Why Valuation Standards Matter in SBA Lending
SBA requires that business valuations supporting loan underwriting be prepared under the Fair Market Value standard. Failure to apply this standard can lead to:
– Loan denials or SBA guaranty repairs
– Regulatory or audit concerns
– Inflated purchase prices unsupported by sustainable cash flow
Lenders should be alert to valuations that improperly reflect Strategic Value, which may artificially inflate a business’s worth based on buyer-specific assumptions or synergies.
Understanding the Standards
Fair Market Value (FMV)
FMV represents the price at which a business would sell in a hypothetical transaction between a willing buyer and willing seller, with neither under compulsion and both having reasonable knowledge of the relevant facts (IRS, 1959).
This standard assumes:
– A hypothetical buyer and seller
– Market-based motivations
– Neutral, third-party assumptions
– No buyer-specific synergies or advantages
Strategic Value (or Investment Value)
Strategic Value reflects the value of a business to a particular buyer, often including unique cost savings, revenue enhancements, or operational synergies. These factors are specific to the buyer’s circumstances and are not considered in FMV.
Strategic Value might include:
– Consolidation of overlapping functions
– Elimination of competition
– Access to proprietary assets or markets
– Tax or location-specific benefits
In SBA lending, Strategic Value is not appropriate for underwriting purposes.
Case Study: Capitalization of Free Cash Flow
Let’s examine a hypothetical company being acquired by an individual borrower with SBA 7(a) financing. This service-based business generates normalized free cash flow of $450,000 per year after adjusting for reasonable officer compensation.
A market-based risk-adjusted capitalization rate of 14% (or cap factor of 7.1) is determined, based on size, industry risk, and required rate of return.

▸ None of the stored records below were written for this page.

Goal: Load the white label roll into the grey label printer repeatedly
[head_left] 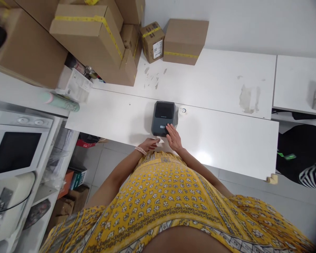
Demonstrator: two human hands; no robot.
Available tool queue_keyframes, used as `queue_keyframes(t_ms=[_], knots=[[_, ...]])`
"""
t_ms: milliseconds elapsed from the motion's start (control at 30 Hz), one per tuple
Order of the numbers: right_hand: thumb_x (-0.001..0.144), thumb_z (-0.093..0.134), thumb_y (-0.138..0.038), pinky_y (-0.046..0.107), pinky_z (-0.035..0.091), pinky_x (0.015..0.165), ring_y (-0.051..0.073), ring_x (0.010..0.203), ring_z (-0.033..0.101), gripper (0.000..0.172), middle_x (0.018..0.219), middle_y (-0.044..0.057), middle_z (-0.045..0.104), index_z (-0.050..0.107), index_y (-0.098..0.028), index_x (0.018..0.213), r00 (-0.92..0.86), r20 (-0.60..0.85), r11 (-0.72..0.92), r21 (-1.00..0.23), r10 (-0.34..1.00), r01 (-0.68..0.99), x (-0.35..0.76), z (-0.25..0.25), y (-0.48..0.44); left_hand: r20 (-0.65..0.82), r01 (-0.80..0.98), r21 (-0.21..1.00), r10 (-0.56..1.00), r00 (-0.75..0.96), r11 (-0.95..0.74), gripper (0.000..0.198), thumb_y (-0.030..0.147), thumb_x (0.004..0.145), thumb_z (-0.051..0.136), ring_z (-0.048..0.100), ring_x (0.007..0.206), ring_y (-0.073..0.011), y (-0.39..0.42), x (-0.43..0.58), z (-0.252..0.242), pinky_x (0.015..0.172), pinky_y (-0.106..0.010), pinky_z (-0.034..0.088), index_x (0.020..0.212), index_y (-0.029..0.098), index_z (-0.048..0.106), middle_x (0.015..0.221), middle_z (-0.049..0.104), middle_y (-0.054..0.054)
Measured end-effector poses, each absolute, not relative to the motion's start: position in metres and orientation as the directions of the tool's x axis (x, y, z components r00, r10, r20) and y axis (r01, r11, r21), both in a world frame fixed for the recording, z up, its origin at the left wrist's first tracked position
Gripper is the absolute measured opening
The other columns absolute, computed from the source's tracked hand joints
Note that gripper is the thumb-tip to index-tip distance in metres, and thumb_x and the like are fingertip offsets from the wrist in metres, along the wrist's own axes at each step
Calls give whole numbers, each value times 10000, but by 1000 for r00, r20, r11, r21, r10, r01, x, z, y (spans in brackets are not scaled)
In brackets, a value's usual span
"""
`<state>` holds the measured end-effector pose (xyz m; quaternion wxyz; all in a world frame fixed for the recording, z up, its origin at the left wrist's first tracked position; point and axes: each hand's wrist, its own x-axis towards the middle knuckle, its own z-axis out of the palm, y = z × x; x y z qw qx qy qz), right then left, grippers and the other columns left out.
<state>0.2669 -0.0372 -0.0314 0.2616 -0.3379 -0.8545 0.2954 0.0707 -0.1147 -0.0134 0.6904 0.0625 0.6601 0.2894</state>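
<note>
Near the front edge of the white surface [226, 140] sits a dark device [161, 121], with a white roll [182, 110] just beside it on the right. The right hand [175, 140] rests its extended fingers on the device's near right corner, grasping nothing; the left fingers [154, 141] appear to pinch a white slip [161, 141] at the near side. A crooked tug could tear that slip, off-centre pressure from the right fingers could skew the device, and a careless brush of that hand might shove the roll. Farther back, the surface has scuffed patches [249, 100] and bears cardboard boxes [81, 30] with yellow tape [78, 18], below a pale wall [239, 24]. To the left are a pale green bottle [60, 101] and a microwave [18, 147]; a tiled floor [94, 168] shows beneath.
</note>
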Motion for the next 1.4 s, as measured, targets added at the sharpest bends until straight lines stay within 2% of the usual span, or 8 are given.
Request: queue_keyframes(t_ms=[100,233,367,700,833,1000,1167,1400], knots=[[1072,301,-338,487,342,1248,221,1563,271,520,1604,100,446,397,-187,1560,-620,256,588,-694,741,416,266,-30,-37,-901,-469,324,419,113,822,353,382,714,886,739,875,-242,-114,85,-24,841,-379,581,844,120,688,864,743,-115],[1075,292,-349,483,350,1240,216,1558,284,513,1606,88,446,421,-190,1545,-627,236,584,-688,742,432,266,-29,-36,-856,-585,408,516,21,701,129,78,743,806,711,786,-174,-102,98,-37,843,-354,598,811,94,697,809,740,-85],[1074,288,-350,469,370,1219,217,1552,301,506,1602,83,452,446,-197,1530,-632,222,586,-674,742,451,266,-26,-36,-836,-604,462,547,-52,649,149,-33,712,745,713,774,-171,-102,103,-44,862,-369,607,747,94,676,760,729,-63],[1061,387,-420,521,204,1244,266,1449,449,431,1608,58,448,564,-289,1432,-623,198,636,-444,757,631,251,-5,-36,-860,-30,508,504,-85,861,199,186,664,794,711,737,-190,-119,67,-28,728,-295,529,846,143,725,770,745,-58],[1058,401,-444,532,115,1265,283,1528,331,436,1641,74,392,573,-263,1415,-679,210,702,-362,703,614,247,3,-31,-780,-78,567,505,-370,820,270,229,761,699,693,762,-158,-123,30,-18,717,-274,498,1018,149,699,1028,763,-118],[1057,397,-447,532,85,1280,260,1559,269,392,1619,48,433,648,-282,1310,-724,176,733,-325,667,597,240,1,-16,-605,-29,725,616,-505,688,243,365,877,591,677,859,-176,-93,18,-12,756,-283,504,971,169,700,1037,742,-104],[1053,403,-447,532,153,1265,259,1565,251,406,1653,58,372,614,-308,1370,-649,170,644,-451,742,618,252,-5,-23,-451,35,843,743,-495,536,373,510,943,503,646,924,-203,-61,45,0,778,-292,505,878,182,668,951,725,-73],[1055,279,-493,555,293,1223,279,1561,252,596,1646,96,369,260,-278,1610,-344,11,222,-784,939,580,262,-1,-39,-438,-38,881,783,-442,471,534,595,998,398,652,1086,-234,-62,59,24,921,-304,508,1007,158,704,1147,742,-115]])
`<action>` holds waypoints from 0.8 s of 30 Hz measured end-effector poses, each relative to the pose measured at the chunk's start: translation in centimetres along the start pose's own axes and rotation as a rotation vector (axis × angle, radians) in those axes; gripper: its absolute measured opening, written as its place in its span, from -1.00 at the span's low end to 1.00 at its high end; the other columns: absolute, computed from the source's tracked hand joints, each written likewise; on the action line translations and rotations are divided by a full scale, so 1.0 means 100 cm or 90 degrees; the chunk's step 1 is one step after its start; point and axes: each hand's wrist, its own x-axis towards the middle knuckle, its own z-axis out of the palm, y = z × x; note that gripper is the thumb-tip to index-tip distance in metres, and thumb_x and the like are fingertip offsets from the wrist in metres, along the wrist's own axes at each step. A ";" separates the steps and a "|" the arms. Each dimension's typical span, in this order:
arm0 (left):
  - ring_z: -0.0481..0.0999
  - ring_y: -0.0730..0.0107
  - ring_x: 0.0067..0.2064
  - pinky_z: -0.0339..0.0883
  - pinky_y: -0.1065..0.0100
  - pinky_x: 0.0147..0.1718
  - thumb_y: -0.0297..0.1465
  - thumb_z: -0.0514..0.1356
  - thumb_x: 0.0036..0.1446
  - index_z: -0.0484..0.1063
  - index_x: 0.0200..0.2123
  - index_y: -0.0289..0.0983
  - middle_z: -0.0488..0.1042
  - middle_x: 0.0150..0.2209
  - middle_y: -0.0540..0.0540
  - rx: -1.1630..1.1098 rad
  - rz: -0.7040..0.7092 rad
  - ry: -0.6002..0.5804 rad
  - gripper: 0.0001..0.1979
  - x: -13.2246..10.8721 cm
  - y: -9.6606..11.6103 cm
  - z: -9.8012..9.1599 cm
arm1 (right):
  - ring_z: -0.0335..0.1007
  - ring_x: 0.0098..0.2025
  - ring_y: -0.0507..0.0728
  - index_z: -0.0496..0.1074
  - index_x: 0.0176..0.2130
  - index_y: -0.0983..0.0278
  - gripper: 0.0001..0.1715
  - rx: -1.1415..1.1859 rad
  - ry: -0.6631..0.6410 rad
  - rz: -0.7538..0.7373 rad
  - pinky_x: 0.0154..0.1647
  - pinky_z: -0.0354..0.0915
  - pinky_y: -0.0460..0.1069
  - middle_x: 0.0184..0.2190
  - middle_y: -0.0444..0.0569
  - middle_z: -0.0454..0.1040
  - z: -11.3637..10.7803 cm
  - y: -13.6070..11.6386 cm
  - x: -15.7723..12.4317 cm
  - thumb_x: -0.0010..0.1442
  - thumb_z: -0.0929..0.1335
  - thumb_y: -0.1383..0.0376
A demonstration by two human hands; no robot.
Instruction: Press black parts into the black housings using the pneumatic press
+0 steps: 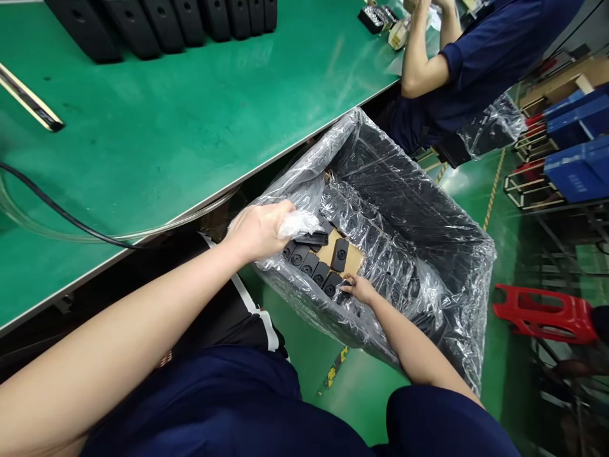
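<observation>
A black bin (pixel 428 209) lined with a clear plastic bag (pixel 442 285) stands on the floor beside the green table. Inside, several small black plastic parts (pixel 311 263) lie in a row on a brown cardboard sheet (pixel 354 259). My left hand (pixel 259 228) is closed on a bunch of the clear bag at the bin's near rim, holding it back. My right hand (pixel 359 289) reaches down into the bin, its fingers pinched on one black part (pixel 343 293) at the end of the row.
The green table (pixel 166 127) runs along the left, with larger black housings (pixel 162 22) at its far edge, a black cable (pixel 57 209) and a clear tube. A co-worker in a blue shirt (pixel 480 57) sits beyond. A red stool (pixel 542 314) and blue crates (pixel 575 165) are on the right.
</observation>
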 end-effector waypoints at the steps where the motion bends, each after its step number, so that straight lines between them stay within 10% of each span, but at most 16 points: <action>1: 0.59 0.21 -0.26 0.37 0.31 -0.31 -0.28 0.11 0.06 0.36 -0.10 -0.15 0.57 -0.25 0.00 0.001 0.002 0.002 -0.70 0.000 0.000 0.000 | 0.38 -0.38 0.00 0.41 -0.21 0.34 -0.72 0.024 -0.002 0.009 -0.32 0.39 -0.04 -0.34 -0.12 0.43 0.006 0.001 0.005 0.30 0.35 0.14; 7: 0.59 0.22 -0.26 0.38 0.31 -0.30 -0.30 0.12 0.06 0.35 -0.09 -0.16 0.57 -0.25 0.00 -0.003 0.006 -0.001 -0.70 0.000 0.000 0.000 | 0.35 -0.43 -0.03 0.40 -0.26 0.36 -0.70 0.150 0.091 0.050 -0.39 0.36 -0.08 -0.39 -0.15 0.41 0.005 0.008 0.018 0.31 0.34 0.14; 15: 0.60 0.20 -0.24 0.39 0.29 -0.29 -0.28 0.11 0.06 0.35 -0.09 -0.16 0.58 -0.21 0.00 0.002 -0.001 -0.001 -0.69 -0.001 0.001 -0.001 | 0.41 -0.28 0.06 0.42 -0.23 0.35 -0.65 0.069 0.333 0.250 -0.22 0.39 0.02 -0.30 -0.09 0.44 -0.059 0.052 0.003 0.33 0.30 0.09; 24: 0.59 0.24 -0.27 0.36 0.33 -0.33 -0.26 0.12 0.06 0.37 -0.09 -0.16 0.57 -0.25 -0.01 0.013 -0.004 -0.003 -0.68 0.000 0.001 0.000 | 0.41 -0.25 0.06 0.41 -0.15 0.34 -0.70 -0.002 0.270 0.279 -0.19 0.40 0.04 -0.23 -0.06 0.45 -0.051 0.076 0.014 0.29 0.35 0.14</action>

Fair Market Value Calculation:
FMV = Free Cash Flow / Capitalization Rate = 450,000 / 0.14 = 3,214,000
Strategic Value Comparison:
Now suppose a regional competitor sees an opportunity to consolidate back-office functions, saving an additional $200,000 per year. Their buyer-specific free cash flow becomes: 450,000 + 200,000 = 650,000
Strategic Value = 650,000 / 0.14 = 4,643,000
This $1.4 million premium reflects strategic synergies—value real only to that buyer—not the FMV standard SBA requires.
Why SBA Lenders Must Insist on FMV
The SBA requires FMV to ensure:
– Purchases are supported by the business’s standalone cash flow
– Borrowers are not overleveraged by speculative future benefits
– Loan underwriting remains neutral and market-based
Strategic Value—no matter how compelling—introduces buyer bias into the valuation. While a buyer may be willing to pay more, SBA financing must be grounded in what a typical buyer would pay, not an outlier.
Common Red Flags for Lenders
– “Synergy” or “strategic buyer” language in selling memorandums or appraisal reports
– Premiums unexplained by financial performance
– Valuation methods relying on buyer-specific revenue projections
– Purchase prices materially above FMV indications
The distinction between Fair Market Value and Strategic Value is more than academic—it is essential for SBA 7(a) lending integrity. FMV supports safe, market-based lending decisions that protect lenders and borrowers alike. Strategic Value has a place in corporate acquisitions and investment negotiations, but not in SBA loan underwriting. When in doubt, lenders should seek clarification from appraisers and ensure the valuation aligns with SBA’s FMV standard and cash-flow-based logic.